I’ve done a number of interviews for radio in regard to astronomy (and only two in regard to my biological research [sigh]), and I thought I might share some of the things I learned as part of my experience. Who knows, your local radio station may ask you to give them a talk, I never expected it to happen to me, but it did. I've even been asked to speak more than once.

  1. Relax, the radio folks want to talk to you because they think what you do or know is interesting, and the listeners think it’s interesting. You know your stuff, the sky is your playground. It’s radio, so close your eyes and imagine you are out in your backyard, talking to a friend about what you love. Let your enthusiasm for your astronomy shine through.
  2. Prepare beforehand. Think about what you would say. Imagine how the interviewer can ask you different questions. The interview will almost always evolve in ways you can’t foresee, but the practise of imagining how things could go will mean you won’t freeze up when the interview heads off in its own direction. In one interview I ended up talking enthusiastically about exoplanets, when I had no inkling we would ever go in that direction.

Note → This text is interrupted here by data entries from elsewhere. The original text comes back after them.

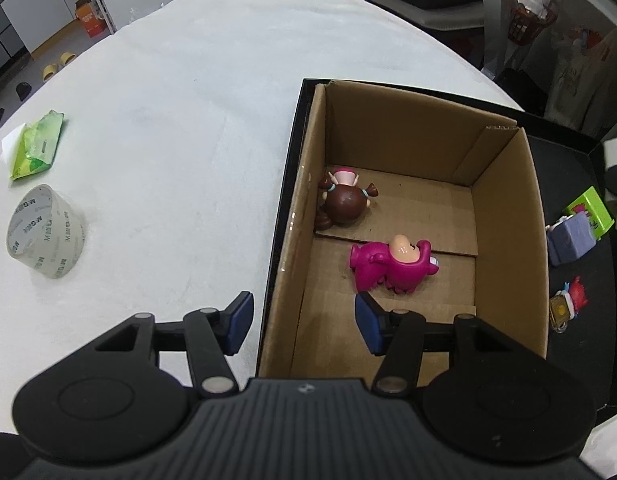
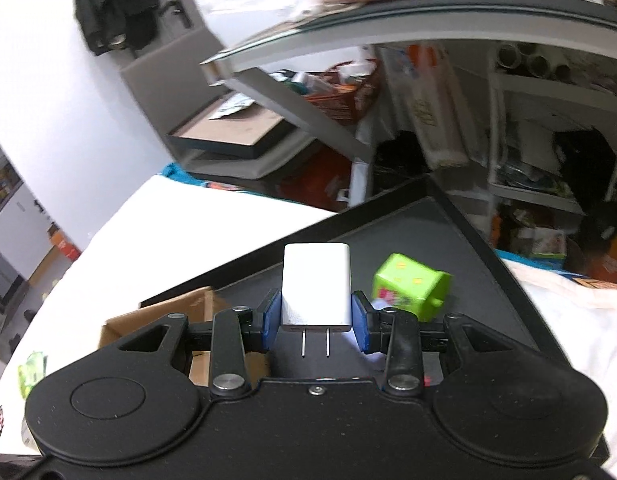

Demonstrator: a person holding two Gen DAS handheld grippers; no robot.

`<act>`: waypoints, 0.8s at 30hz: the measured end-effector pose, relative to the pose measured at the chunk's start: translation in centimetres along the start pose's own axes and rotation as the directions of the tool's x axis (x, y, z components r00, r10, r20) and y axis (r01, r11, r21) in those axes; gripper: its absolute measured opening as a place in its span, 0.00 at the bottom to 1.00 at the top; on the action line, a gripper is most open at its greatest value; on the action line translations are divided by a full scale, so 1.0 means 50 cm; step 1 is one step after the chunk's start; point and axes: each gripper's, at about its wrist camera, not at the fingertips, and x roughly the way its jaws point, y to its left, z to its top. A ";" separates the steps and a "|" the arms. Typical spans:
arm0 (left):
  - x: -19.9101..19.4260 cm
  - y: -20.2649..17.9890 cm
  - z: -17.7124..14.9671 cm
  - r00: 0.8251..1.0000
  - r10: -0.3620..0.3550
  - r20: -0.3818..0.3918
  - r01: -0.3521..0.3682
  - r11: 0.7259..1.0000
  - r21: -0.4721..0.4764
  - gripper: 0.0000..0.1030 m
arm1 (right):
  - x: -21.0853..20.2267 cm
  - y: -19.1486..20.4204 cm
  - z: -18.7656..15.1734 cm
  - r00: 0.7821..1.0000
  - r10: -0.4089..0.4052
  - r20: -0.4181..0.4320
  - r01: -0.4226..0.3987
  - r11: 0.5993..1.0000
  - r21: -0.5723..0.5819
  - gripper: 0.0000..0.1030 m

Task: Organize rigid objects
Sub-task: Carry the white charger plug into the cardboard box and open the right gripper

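My left gripper (image 1: 304,322) is open and empty, straddling the near left wall of a cardboard box (image 1: 504,216). In the box lie a brown-haired doll figure (image 1: 344,200) and a magenta figure (image 1: 392,266). My right gripper (image 2: 315,320) is shut on a white plug charger (image 2: 316,286), prongs toward the camera, held above the black tray (image 2: 448,232). The charger also shows at the right edge of the left wrist view (image 1: 616,154). A green cube toy (image 2: 412,286) lies on the tray just beyond the right finger.
On the tray (image 1: 580,264) right of the box lie the green cube toy (image 1: 590,210), a lilac block toy (image 1: 568,240) and a small red figure (image 1: 568,304). On the white cloth at left sit a tape roll (image 1: 46,232) and a green packet (image 1: 38,144).
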 end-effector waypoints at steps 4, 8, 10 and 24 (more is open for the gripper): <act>0.001 0.012 -0.002 1.000 -0.020 0.002 0.020 1.000 0.010 0.53 | -0.002 0.039 -0.001 1.000 0.026 0.005 -0.026 0.998 -0.053 0.35; 0.010 0.032 -0.001 0.999 -0.035 -0.007 0.035 0.999 -0.003 0.53 | -0.004 0.074 0.003 0.998 0.055 0.011 -0.054 0.994 -0.090 0.35; 0.014 0.040 -0.001 0.999 -0.046 -0.010 0.046 0.999 -0.007 0.53 | -0.004 0.094 0.003 0.997 0.070 0.011 -0.068 0.990 -0.121 0.35; 0.058 0.085 0.004 0.990 -0.136 -0.036 0.135 0.990 -0.031 0.53 | 0.030 0.219 -0.056 0.991 0.109 -0.076 -0.127 0.944 -0.304 0.35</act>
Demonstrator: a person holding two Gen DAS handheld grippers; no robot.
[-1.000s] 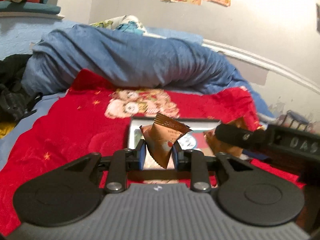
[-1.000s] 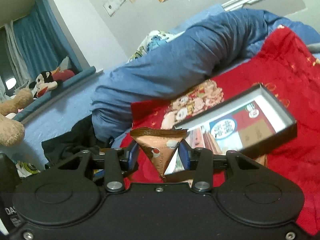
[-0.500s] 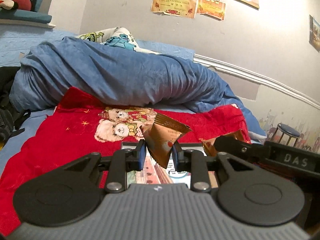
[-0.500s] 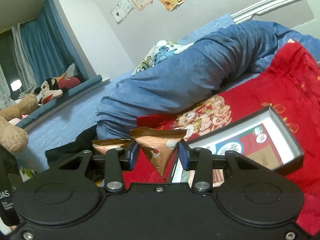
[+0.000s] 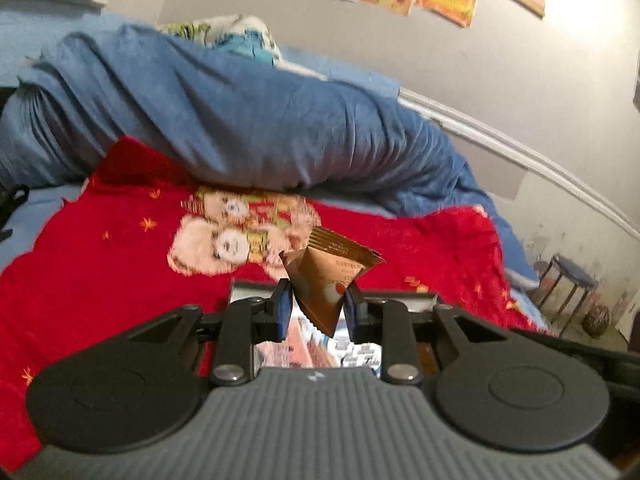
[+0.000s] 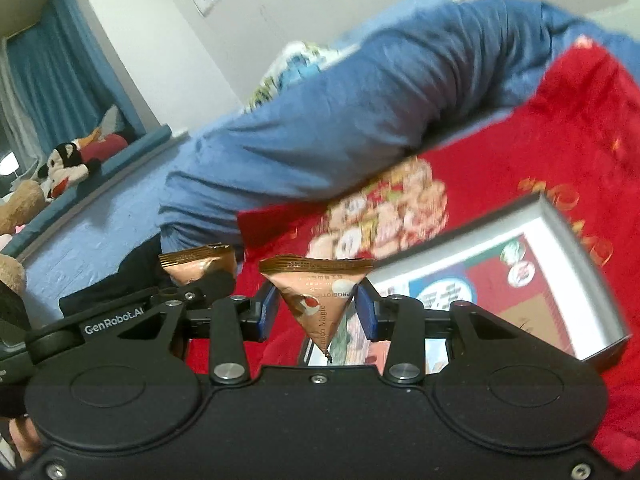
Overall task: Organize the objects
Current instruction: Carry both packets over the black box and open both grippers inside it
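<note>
The right gripper (image 6: pixel 316 312) pinches a brown triangular snack packet (image 6: pixel 318 296) between its blue pads, sealed edge up, point hanging down; its print reads "PROBIOTIC" and, less clearly, "Magic". Both grippers tilt slightly downward over a shallow open box (image 6: pixel 552 216) lying on a red blanket (image 6: pixel 560 120) with cartoon bears. The left gripper (image 5: pixel 316 310), marked "GenRobot.AI" in the right wrist view, clamps a second brown packet (image 5: pixel 326 280), whose lettering is too blurred to read.
</note>
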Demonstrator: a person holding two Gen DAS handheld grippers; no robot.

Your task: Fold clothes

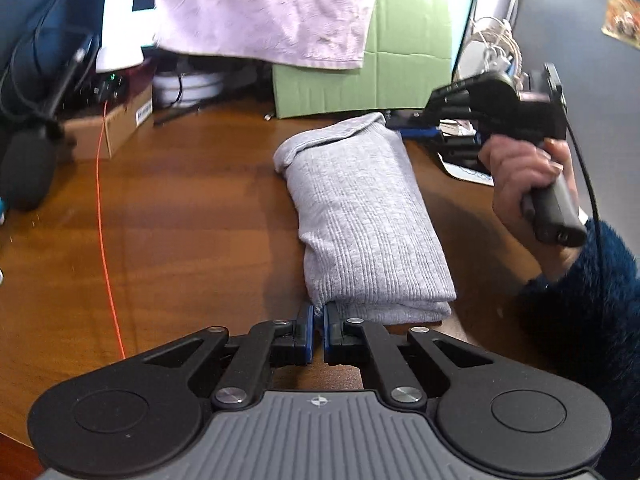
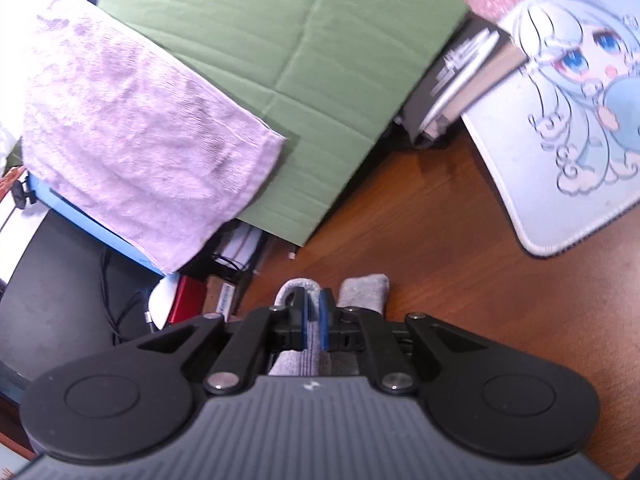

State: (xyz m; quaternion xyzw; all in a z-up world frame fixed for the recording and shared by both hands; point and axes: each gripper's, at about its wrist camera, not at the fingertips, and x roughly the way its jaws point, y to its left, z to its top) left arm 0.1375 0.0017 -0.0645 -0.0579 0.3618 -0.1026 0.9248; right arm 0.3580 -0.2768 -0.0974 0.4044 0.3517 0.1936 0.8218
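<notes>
A grey ribbed garment [image 1: 360,208] lies folded into a long narrow rectangle on the wooden table [image 1: 180,220]. My left gripper [image 1: 319,314] sits at its near left corner, shut, with a bit of the grey cloth pinched between the blue pads. A hand [image 1: 520,176] holds my right gripper [image 1: 434,100] in the air beside the garment's far right corner, clear of the cloth. In the right wrist view that right gripper [image 2: 314,300] is shut with nothing gripped. The garment [image 2: 366,290] shows below and beyond its fingers.
A pink towel [image 1: 264,8] hangs over a monitor at the back, beside green cardboard [image 1: 408,60]. An orange cable [image 1: 102,208] runs down the table's left side past a cardboard box [image 1: 116,128]. A printed mouse pad [image 2: 568,120] lies to the right. A dark blue fuzzy sleeve [image 1: 592,320] is at near right.
</notes>
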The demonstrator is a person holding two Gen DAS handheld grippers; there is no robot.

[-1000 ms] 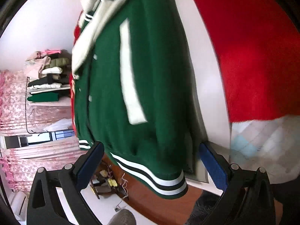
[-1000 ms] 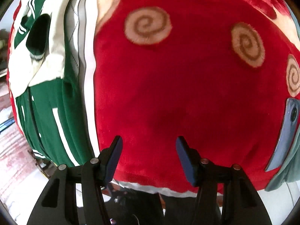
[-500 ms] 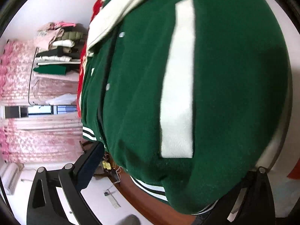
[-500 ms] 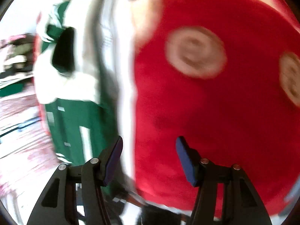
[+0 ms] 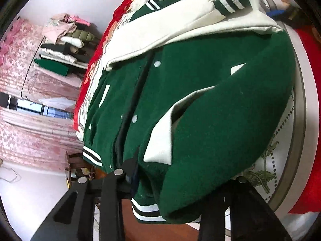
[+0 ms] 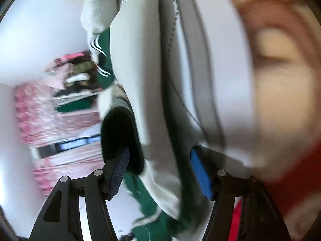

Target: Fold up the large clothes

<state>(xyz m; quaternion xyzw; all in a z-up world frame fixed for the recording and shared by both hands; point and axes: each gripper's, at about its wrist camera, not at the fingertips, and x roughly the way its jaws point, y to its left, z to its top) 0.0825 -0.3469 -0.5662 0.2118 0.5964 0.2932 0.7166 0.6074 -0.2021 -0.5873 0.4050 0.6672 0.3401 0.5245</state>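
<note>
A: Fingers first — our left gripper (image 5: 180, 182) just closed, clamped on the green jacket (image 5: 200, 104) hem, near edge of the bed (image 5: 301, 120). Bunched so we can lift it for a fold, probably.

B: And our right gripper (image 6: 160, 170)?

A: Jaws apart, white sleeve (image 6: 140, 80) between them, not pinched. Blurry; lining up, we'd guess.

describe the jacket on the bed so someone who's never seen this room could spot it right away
Start at the bed, covered by a red blanket and a white leaf-print sheet. The jacket lies on the sheet at the bed's edge. It is dark green with a row of snap buttons, cream sleeves and pocket trims, and striped hem and cuffs; nothing else on the bed is green.
</note>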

  3. No matter how polished you are, there will come a time when you have a mental blank. I have a single sheet of paper next to me with a couple of dot points written on it to prod my memory if the brain cloud gets me. Key dates (no matter how well you know this, the date of the next Leonid meteor shower can evaporate in an instant during an interview), a couple of linking ideas and so on. Don’t put in too much detail, you will get lost trying to read it and this will distract from the interview (you are sharing a conversation with the interviewer, not reading a script). Just enough so that if you feel the brain cloud looming, you can flick your eyes to the side and pick up that key point or date that went blank.
  4. Sometimes, you will make a mistake. Once I was taking about a lunar eclipse, and I was asked about how the date of Easter was calculated. The dreaded brain cloud descended and I had to admit I hadn’t the foggiest idea. After all, it’s not something I do generally. Gracefully admit you do not know, and use that as a jumping off point to something you do know. Don’t let it throw you (on the other hand, someone rang in to ask if the Southern Cross could be used as a clock, and I had just written an article about that, so that was a score).
  5. Don’t be disappointed after the interview. I used to be; then I ran across people who had heard what I thought was the most dismal radio interview I had even given, and they thought it was great! There will always be things you leave out that you wanted to put in (I forgot to mention the 100 hours of Astronomy during the Radio Australia interview), and things that you think you could have said better, but most people will find what you said interesting and informative. You have made their days a little brighter by showing them a bit of the sky that you find so fascinating.
I’ll never be the local equivalent of David Attenborough (or Karl Kruszelnicki or Paul Willis or Bernie Hobbs), but I can, in my own small way, share my joy of the sky with others, and you can too. If something special is coming up in your region (a star party for IYOA, or a great eclipse or something), why not email your local radio station and ask them to do a quick segment on it?